#1 Have a Project Plan and Schedule. Use it as a tool to communicate to others. Use it to explain why something happened. Use it as a way to justified why you need additional resources. Project scheduling 101, if a resource is taken away, you either hire a replacement resource to keep the project on schedule or you push out the timeline. Something has to give. A project plan can help you explain this. If upper management comes to you and ask you why a particular project was delayed by X amount of time, you can tell them that because resource ABC was taken away and no replacement was made, the only way is to extended the schedule out. If they want the project to remain on schedule, then additional resources are needed to get the project back on track. If additional features are added, more resources are needed or again we have to push out the schedule. If we can remove a feature, then we can reduce the timeline. Use the project plan as a tool to communicate this.
#2 Document EVERYTHING. Document everything, every meeting you had, every requirements that was collected, every change requests that was asked, just everything. Use it as insurance to protect yourself. Even though it may be tedious, you will thank yourself later when there is a dispute. This is why the legal process is so tedious and full of paperwork. It’s done for a reason and it’s to protect yourself from he said and she said scenarios. If you can trace it back to the source of why a decision was made, then you have made your case. We have to thank the legal process for this.
#3 Communicate. Make your point be heard.

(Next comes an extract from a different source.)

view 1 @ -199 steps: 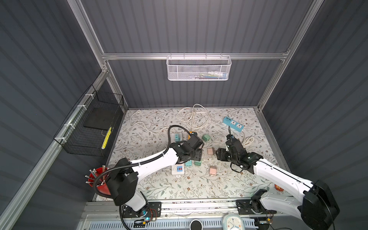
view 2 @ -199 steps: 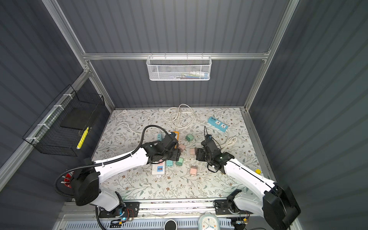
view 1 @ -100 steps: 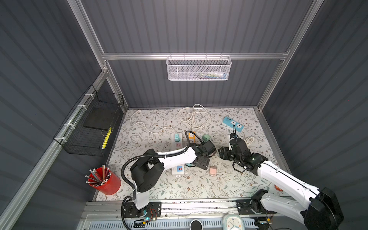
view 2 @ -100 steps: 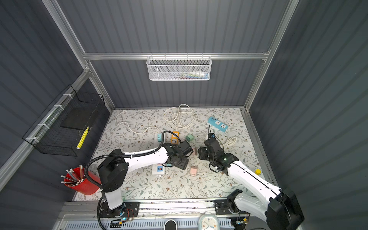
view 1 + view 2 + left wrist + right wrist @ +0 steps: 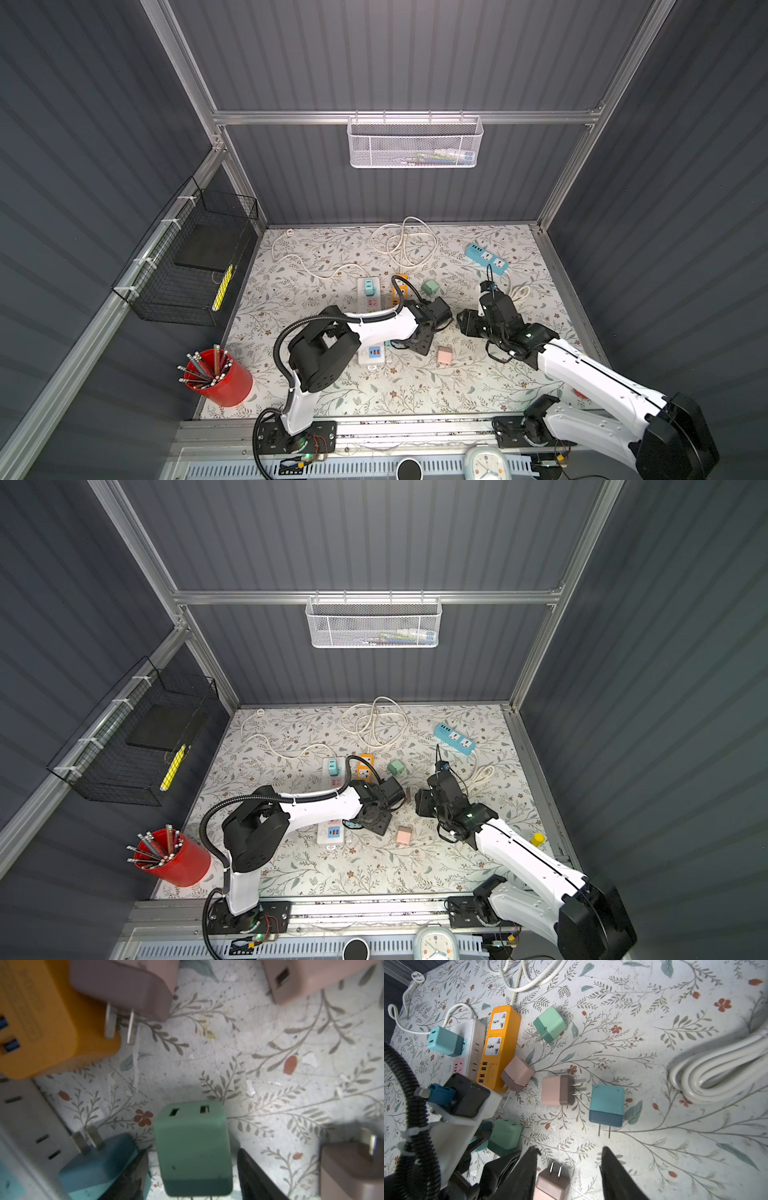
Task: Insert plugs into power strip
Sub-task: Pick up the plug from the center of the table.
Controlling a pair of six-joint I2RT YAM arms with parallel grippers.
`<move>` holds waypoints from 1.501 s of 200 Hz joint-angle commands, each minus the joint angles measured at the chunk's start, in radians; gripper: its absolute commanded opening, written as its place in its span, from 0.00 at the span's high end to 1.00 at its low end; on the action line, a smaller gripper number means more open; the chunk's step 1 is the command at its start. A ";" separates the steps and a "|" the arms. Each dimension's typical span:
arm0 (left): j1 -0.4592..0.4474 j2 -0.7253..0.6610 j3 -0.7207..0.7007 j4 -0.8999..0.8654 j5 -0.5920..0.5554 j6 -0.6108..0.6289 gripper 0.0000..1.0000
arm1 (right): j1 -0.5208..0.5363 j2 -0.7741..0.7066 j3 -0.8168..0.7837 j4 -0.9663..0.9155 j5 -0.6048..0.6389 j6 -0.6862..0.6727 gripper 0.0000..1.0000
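My left gripper (image 5: 192,1152) is open and straddles a mint green plug (image 5: 193,1147) lying on the floral mat, with narrow gaps at both fingers (image 5: 133,1176). A teal plug (image 5: 97,1163) lies beside it against the white power strip (image 5: 475,1043), which holds one teal plug (image 5: 444,1041). My right gripper (image 5: 570,1149) is open over a pink plug (image 5: 552,1184) whose prongs point away from the wrist. Loose on the mat lie a teal plug (image 5: 606,1103), two pink plugs (image 5: 556,1089) and another mint green plug (image 5: 550,1024). In both top views the grippers (image 5: 419,338) (image 5: 419,802) face each other mid-mat.
An orange power strip (image 5: 500,1043) lies beside the white one, and a blue strip (image 5: 486,257) at the back right. White cable coils (image 5: 403,245) lie at the back. A red pencil cup (image 5: 216,378) stands front left, and a black wire basket (image 5: 187,266) hangs on the left wall.
My left gripper has moved from the power strips toward the front and right, down over the mint green plug, and its jaws have narrowed. The right gripper has barely moved.
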 commanded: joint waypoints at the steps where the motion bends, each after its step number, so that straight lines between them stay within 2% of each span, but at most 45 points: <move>1: -0.005 0.030 0.034 -0.018 -0.016 0.011 0.38 | -0.002 -0.007 -0.010 0.004 -0.002 0.007 0.49; 45: -0.005 0.037 0.032 -0.013 -0.023 0.025 0.42 | -0.003 -0.012 -0.006 0.000 -0.002 0.004 0.49; 87: -0.005 0.027 0.028 -0.012 -0.037 0.043 0.51 | -0.002 -0.008 0.005 -0.005 -0.005 0.001 0.49; 121: -0.005 -0.035 -0.017 0.074 -0.024 0.087 0.59 | -0.002 -0.005 0.015 -0.010 -0.003 -0.006 0.49; 160: -0.005 -0.177 -0.172 0.349 0.032 0.179 0.67 | -0.006 0.008 0.049 -0.040 -0.026 -0.027 0.49; 186: -0.006 -0.277 -0.301 0.583 0.056 0.255 0.67 | -0.026 0.016 0.085 -0.069 -0.122 -0.052 0.49; 206: -0.006 -0.334 -0.404 0.758 0.053 0.307 0.74 | -0.040 0.020 0.110 -0.087 -0.195 -0.070 0.49; 216: -0.006 -0.348 -0.445 0.828 0.047 0.336 0.74 | -0.042 0.020 0.119 -0.087 -0.232 -0.077 0.49; 258: -0.008 -0.377 -0.567 1.039 0.036 0.439 0.75 | -0.047 0.057 0.147 -0.052 -0.405 -0.089 0.49; 271: -0.009 -0.392 -0.610 1.118 0.046 0.459 0.76 | -0.048 0.124 0.159 -0.040 -0.483 -0.093 0.49; 300: -0.010 -0.406 -0.640 1.166 0.055 0.499 0.77 | -0.045 0.161 0.163 -0.006 -0.510 -0.084 0.48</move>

If there is an issue, bring it up and make sure the right person gets the message. Also make sure everyone is on the same page. If something is said verbally, write it out and send it to everyone in writing to make sure what was said is captured and understood by everyone in the conversation. By writing it out and sending it to everyone, you can also double check to see if everyone gets the same message and interpretation. People interpret things differently even though it’s the same words being said. Finally, when you communicate, you communicate for action. There is no point in having a meeting if there is no follow up actions. Always have action items after a meeting.